The finalists were chosen based on the amount and quality of activism they’ve undertaken in the past year. Delegates at this year’s NEA Representative Assembly, being held next week in Boston, will choose the Activist of the Year.

These education activists are the cream of the crop, leading the way in election campaigns, legislative advocacy, and volunteering in their community. Among some of the things they’ve done—sending letters and emails to elected officials, calling fellow NEA members and education colleagues, and knocking on doors to speak up for students and public education.

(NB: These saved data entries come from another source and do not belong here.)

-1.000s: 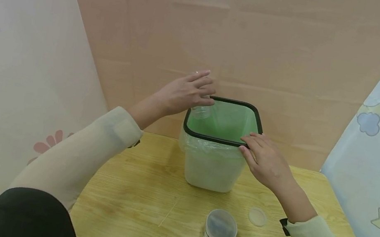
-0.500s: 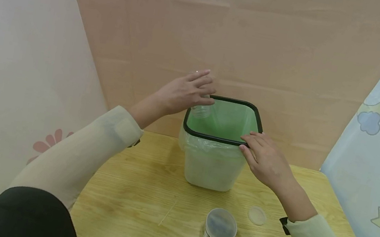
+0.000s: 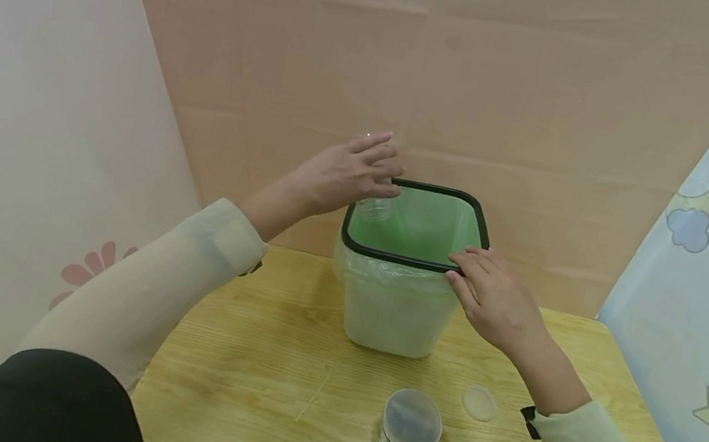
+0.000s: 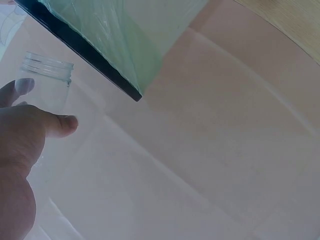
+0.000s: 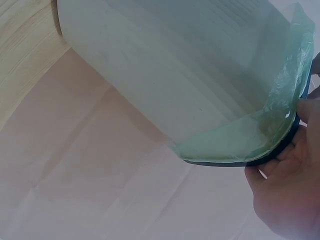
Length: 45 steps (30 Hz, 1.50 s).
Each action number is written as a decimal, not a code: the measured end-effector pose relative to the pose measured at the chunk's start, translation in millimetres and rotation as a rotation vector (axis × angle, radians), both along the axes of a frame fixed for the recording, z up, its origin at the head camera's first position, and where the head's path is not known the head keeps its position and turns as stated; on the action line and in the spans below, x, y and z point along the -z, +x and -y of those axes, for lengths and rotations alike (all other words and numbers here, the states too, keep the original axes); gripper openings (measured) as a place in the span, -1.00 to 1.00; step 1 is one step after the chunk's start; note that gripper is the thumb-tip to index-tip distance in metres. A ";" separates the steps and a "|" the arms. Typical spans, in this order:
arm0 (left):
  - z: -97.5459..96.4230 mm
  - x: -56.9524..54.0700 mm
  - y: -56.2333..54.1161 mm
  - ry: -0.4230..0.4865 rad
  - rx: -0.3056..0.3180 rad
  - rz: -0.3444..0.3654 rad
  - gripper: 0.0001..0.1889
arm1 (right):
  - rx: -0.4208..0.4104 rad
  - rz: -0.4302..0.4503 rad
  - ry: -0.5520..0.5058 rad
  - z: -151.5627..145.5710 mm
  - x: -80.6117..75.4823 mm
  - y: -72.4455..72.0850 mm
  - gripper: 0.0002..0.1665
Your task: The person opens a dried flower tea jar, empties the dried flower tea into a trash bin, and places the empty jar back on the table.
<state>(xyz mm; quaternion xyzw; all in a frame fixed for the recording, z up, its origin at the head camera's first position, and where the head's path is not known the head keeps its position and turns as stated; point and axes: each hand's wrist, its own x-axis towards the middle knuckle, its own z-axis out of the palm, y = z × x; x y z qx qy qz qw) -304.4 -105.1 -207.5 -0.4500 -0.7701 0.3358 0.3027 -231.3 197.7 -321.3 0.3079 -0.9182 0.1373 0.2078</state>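
Note:
A white bin (image 3: 394,318) with a black rim and a green liner bag (image 3: 435,219) stands at the back of the table. My left hand (image 3: 343,180) grips a clear jar (image 3: 375,210) above the bin's left rim, its threaded mouth tipped down toward the bin. In the left wrist view thumb and fingers lie round the jar (image 4: 47,80), which looks see-through with no contents showing. My right hand (image 3: 502,304) holds the bin's front right corner. The right wrist view shows that hand (image 5: 287,187) with thumb and fingers either side of the black rim.
On the wooden table (image 3: 228,387), a round tin (image 3: 411,428) with a translucent lid stands in front of the bin. A clear flat disc (image 3: 480,402) lies right of it, a thin pale strip (image 3: 313,395) to its left. Fabric walls close in the back and sides.

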 end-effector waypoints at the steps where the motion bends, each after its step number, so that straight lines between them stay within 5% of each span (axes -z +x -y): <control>1: -0.3 0.2 -0.1 0.001 0.001 -0.001 -0.34 | 0.001 0.001 -0.001 0.1 -0.1 0.1 -0.55; 24: -6.1 0.3 3.0 -0.027 -0.021 0.001 -0.32 | 0.000 0.007 -0.006 -0.9 0.5 -1.0 -0.56; 36: -2.1 0.2 3.7 0.243 0.038 0.057 -0.47 | 0.013 0.022 -0.012 -3.2 -0.1 -0.1 -0.55; 45: 3.5 1.0 7.1 0.319 -0.092 0.185 -0.46 | 0.008 0.005 -0.006 -4.5 0.2 -1.3 -0.55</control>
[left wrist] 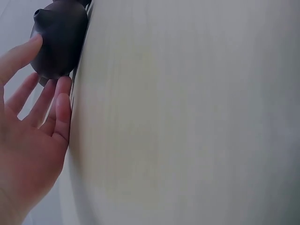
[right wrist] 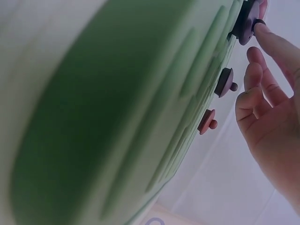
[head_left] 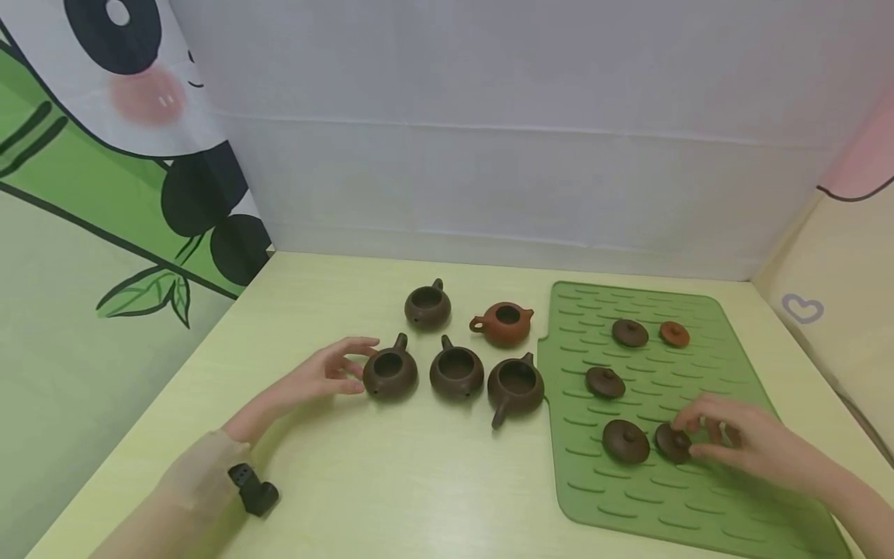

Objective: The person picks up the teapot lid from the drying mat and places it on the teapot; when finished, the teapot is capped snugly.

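Observation:
My left hand (head_left: pixel 324 371) is beside a dark brown teapot (head_left: pixel 389 374), its fingers spread loosely. In the left wrist view the thumb overlaps the side of this pot and the other fingertips lie right at its base. At the right, my right hand (head_left: pixel 750 439) has thumb and index finger at the knob of a small dark lid (head_left: pixel 673 444) on the green mat (head_left: pixel 733 497). The right wrist view shows the thumb on the knob (right wrist: pixel 258 21), the other fingers curled below. A larger dark lid (head_left: pixel 625 442) lies just left of it.
Other dark teapots (head_left: pixel 456 374), (head_left: pixel 517 386) and a third teapot (head_left: pixel 427 307) stand mid-table, with a reddish teapot (head_left: pixel 504 324) behind. Dark lids (head_left: pixel 604 383), (head_left: pixel 630 333) and a reddish lid (head_left: pixel 674 334) lie farther back on the mat. A pale wall (head_left: pixel 489 186) closes the back.

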Action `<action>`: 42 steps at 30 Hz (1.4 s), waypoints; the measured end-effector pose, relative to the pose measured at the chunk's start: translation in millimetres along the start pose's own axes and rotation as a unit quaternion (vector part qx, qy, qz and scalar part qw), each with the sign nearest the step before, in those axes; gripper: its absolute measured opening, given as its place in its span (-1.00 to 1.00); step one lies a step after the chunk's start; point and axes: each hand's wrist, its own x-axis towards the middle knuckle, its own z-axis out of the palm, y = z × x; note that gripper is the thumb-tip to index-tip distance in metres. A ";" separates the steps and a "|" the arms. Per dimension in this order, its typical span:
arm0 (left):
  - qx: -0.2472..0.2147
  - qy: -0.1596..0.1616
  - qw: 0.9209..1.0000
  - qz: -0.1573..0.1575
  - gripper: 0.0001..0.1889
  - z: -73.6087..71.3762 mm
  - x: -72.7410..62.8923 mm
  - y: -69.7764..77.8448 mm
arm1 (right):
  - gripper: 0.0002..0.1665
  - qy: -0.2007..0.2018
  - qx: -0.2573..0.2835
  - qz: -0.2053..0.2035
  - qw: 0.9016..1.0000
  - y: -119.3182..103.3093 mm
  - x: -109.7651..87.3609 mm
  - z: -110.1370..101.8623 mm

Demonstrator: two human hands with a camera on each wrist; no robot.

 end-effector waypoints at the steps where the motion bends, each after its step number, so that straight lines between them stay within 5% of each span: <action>1: -0.001 -0.002 1.000 -0.003 -0.29 0.4 0.3 -0.3 | -0.38 0.001 0.001 -0.004 1.000 0.3 0.0 0.4; 17: -0.020 0.004 0.999 -0.032 -0.36 1.2 2.7 -2.4 | -0.42 -0.007 0.015 -0.009 1.000 2.0 2.6 2.4; 26: -0.014 0.016 0.999 -0.035 -0.35 4.8 0.2 -6.6 | -0.54 -0.049 0.070 0.039 0.996 -6.8 10.5 -7.8; 42: -0.009 0.025 0.999 -0.041 -0.36 6.4 0.5 -5.4 | -0.68 -0.052 0.145 0.061 0.986 -39.0 73.7 0.4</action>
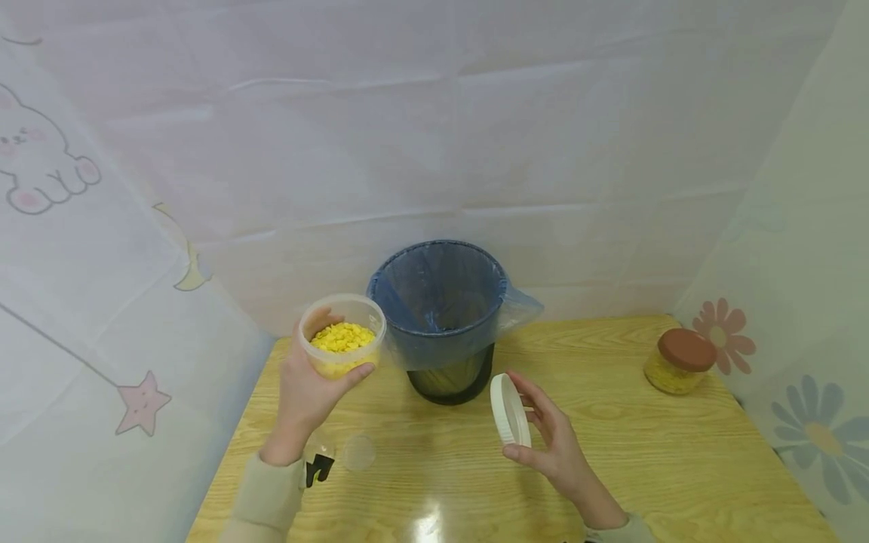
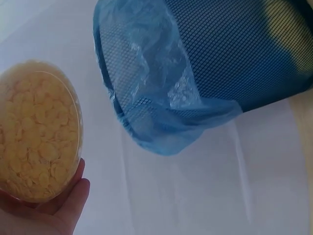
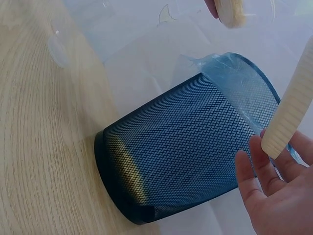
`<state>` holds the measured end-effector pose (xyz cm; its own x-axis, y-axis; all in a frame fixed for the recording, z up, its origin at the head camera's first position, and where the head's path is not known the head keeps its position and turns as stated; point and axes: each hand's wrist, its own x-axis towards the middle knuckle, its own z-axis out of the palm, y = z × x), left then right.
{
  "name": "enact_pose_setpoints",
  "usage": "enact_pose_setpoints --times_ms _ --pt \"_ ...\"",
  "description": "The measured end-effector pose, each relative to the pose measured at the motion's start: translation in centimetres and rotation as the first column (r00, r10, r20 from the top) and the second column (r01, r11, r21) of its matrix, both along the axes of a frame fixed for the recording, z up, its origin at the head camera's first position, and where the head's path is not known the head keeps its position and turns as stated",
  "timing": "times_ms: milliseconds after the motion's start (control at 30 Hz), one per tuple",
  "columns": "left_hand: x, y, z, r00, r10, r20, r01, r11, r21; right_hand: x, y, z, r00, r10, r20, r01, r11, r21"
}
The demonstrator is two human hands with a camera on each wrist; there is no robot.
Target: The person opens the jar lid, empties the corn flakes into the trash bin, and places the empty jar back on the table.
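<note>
My left hand [image 1: 308, 396] grips a clear round plastic tub [image 1: 353, 308] from its left side, thumb across the front. Yellow flakes [image 1: 342, 337] fill its lower part, and the top is uncovered. In the left wrist view the flakes [image 2: 39, 132] show through the tub. Between the fingers and thumb of my right hand [image 1: 555, 449], a white ribbed lid [image 1: 505, 411] stands on edge. A black mesh wastebasket [image 3: 181, 132] lined with a blue plastic bag [image 1: 441, 353] stands between the hands. The tub is held close to the basket's left rim.
At the table's right edge sits a jar [image 1: 668, 375] of yellow contents with a brown lid [image 1: 687, 349]. A thin clear disc [image 1: 359, 452] and a small black piece [image 1: 319, 469] lie near the left wrist. Patterned sheets hang behind and beside the wooden table [image 1: 577, 362].
</note>
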<state>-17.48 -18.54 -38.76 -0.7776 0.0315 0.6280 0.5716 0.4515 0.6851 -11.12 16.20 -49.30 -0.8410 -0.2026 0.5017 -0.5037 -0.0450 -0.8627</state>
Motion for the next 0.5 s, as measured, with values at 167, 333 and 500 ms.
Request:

The NEA 2017 Activist of the Year will be announced on Wednesday, July 5. Stay tuned to this space to find out who this year’s winner will be. Here’s who’s in the running this year and what they want you to know about why they do what they do:

Joyce Coney-Lacy, Ohio
H.S. Mathematics Teacher


I love education. I love this country. We are a unique nation made up of people from diverse backgrounds. Opportunities exist here that don’t exist anywhere else. Many have fought and died throughout the years to protect this country and what it stands for – for all people. I’m a dreamer. I dream about the possibilities. I believe that we must act with the future in mind.


Vickie Costello, Oregon
H.S. Social Studies Teacher


I think educators need to be involved in the local community so they can influence school board elections. It is also important to build relationships and put a face on ‘the local teachers’ union’. Once the community sees educators as their neighbors, they can collaborate with us for better outcomes…I care about students and want large corporations in Oregon to pay their fair share.


Andrew Crisman, Colorado
Middle School Music Teacher


Public education—true, community-based, public education—is the last, best place for us to work together as a society. We don’t all go to church anymore. We don’t all attend the same public events, or read the newspaper. All of us, however, have some touchpoint to the public schools, and have a responsibility to educate our future. It is this vision—of community coming together around our kids—that drives me, and my family.


Alvia Littleton, Kentucky
Elementary School Teacher


Since the age of twelve, I wanted to be a public school educator and vote. When I became a public school educator, my realization that politics pulled the ‘education’ purse strings ignited my passion for activism. I joined NEA and made education activism a top priority.


Ronda J. Mays, North Carolina 
School Social Worker


I will never stop speaking up for the needs of children and others. Every student in the United States of America deserves to have equitable access to a quality education as well as the necessary resources needed to succeed, including qualified educators, books, and the latest technology.


Selena Valdez, Texas
Elementary School Teacher


Being active in marches and advocating for others has been instilled in me from a young age. One of my first memories is getting to miss school to march alongside my mother to the Texas Capitol to support Governor Ann Richards in her election. For years, I watched my father give school board speeches on the Austin PBS channel. Hearing his passion to represent his fellow educators and demand action helped to build that same passion in me.